Housing, especially rentals, in short supply

Unity’s economic development officer, Carey Baker, has been running an advertisement in the paper, looking for rental property.

He maintains a rental registry at the town office and says “interest has definitely increased over the past few weeks.” Lately, he gets requests almost daily for information on homes to rent.

The demand for rentals in Unity exceeds the supply.

no vacancy

The question arises, with industry continuing to expand in Unity, how do businesses attract new employees? Where do new residents find living arrangements?

Last week, a homeowner posted the availability, for rent, of a a three-bedroom, two-bathroom home, on the Unity Online Yard Sale Facebook page. The homeowner justified the rent of $1,000, saying, “I had about 6 people basically fighting over renting it last time. I don’t think I’m being unreasonable considering there are people in unity renting out rooms for 700.” Someone else responded, “That’s cheap for rent you should have no problem renting it out.”

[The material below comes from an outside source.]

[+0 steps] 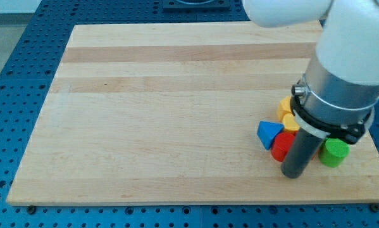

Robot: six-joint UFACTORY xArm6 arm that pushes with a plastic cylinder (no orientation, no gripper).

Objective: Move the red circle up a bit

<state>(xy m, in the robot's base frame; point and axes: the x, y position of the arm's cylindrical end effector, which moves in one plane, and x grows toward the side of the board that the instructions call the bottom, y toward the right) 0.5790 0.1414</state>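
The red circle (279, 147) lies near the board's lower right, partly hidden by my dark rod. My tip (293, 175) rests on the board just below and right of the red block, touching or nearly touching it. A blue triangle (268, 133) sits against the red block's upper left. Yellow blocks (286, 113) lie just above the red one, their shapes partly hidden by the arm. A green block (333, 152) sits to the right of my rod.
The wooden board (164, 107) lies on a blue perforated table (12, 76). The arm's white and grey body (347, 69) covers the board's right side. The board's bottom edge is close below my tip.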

Baker believes “a very real constraint to our growth as a community is our low availability of rental housing options.”

Joe Reddecopp, general manager at Delta Co-op, said working with new hires to help them find rentals or homes “has been challenging. Rentals are very hard to come by, and housing is more expensive than individuals expect it to be.”

Baker “would be interested in discussing the possibility of rental construction with individuals and I do have some possible locations for multi-unity dwellings to consider.”

Last year, there were six new houses in Unity, with two additional plans for homes being filed at the end of the year. The town is also progressing towards development of a new residential subdivision, although the timeline for availability of land for construction is still unclear.

The Town of Unity has had an infill housing incentive in place for several years. By building on an empty lot in an established area of town, property tax is charged at the vacant lot rate for both the year of construction and the following year. The same two-year tax benefit applies to lots where an older and often poorly maintained home is demolished to allow for construction of a new home.

The housing shortage is not limited to Unity and its neighbouring communities. In a press release issued Feb. 11, following the tabling of the federal budget, Claude Dauphin, president of the Federation of Canadian Municipalities said the 2014 federal budget, as tabled, fell short of addressing the growing housing crisis, “failing to include any targets, timelines or a commitment to a long-term housing plan.”